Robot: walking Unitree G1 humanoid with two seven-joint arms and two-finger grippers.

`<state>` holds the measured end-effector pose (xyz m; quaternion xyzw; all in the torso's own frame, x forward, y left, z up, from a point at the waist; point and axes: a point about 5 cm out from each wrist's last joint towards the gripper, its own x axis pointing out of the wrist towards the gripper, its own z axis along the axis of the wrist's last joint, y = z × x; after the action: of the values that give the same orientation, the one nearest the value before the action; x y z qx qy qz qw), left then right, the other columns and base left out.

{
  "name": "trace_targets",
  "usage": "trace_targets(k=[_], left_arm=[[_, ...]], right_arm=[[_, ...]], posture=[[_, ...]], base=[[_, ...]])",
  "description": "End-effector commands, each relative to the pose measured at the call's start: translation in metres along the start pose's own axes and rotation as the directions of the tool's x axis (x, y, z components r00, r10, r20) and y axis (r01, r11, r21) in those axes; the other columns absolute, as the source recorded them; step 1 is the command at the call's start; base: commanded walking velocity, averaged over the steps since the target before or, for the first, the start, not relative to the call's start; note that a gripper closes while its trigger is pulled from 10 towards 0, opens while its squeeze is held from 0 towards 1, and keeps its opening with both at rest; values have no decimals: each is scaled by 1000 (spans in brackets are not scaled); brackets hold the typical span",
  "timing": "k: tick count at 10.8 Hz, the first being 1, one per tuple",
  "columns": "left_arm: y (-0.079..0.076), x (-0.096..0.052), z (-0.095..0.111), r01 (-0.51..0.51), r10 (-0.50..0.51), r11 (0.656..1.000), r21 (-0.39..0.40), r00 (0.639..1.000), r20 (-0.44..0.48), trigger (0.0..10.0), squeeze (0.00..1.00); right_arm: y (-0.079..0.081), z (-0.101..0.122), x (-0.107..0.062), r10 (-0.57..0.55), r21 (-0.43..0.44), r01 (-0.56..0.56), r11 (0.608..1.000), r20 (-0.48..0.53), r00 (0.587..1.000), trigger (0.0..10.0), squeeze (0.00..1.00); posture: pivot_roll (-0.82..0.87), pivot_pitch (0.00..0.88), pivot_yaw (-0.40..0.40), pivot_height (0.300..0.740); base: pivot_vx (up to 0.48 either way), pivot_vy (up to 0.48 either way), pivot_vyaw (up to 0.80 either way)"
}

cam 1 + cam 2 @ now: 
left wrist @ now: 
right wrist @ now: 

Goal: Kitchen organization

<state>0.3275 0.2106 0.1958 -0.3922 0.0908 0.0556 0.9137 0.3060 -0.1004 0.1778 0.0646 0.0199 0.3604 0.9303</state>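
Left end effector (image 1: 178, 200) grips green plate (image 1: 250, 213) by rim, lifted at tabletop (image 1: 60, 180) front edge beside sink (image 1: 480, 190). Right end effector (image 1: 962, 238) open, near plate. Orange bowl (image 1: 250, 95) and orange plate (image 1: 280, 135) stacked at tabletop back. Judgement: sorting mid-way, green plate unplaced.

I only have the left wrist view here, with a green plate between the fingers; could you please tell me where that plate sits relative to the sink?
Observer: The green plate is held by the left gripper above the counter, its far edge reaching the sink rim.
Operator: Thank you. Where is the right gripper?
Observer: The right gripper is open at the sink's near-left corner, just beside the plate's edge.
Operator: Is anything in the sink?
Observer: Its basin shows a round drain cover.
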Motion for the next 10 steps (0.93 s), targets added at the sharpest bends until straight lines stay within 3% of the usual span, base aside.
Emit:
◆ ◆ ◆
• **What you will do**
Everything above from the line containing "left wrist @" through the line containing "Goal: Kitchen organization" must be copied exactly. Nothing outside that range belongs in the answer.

• **Expected output**
left wrist @ now: 
right wrist @ now: 

Goal: Kitchen organization

With this, the answer is finished.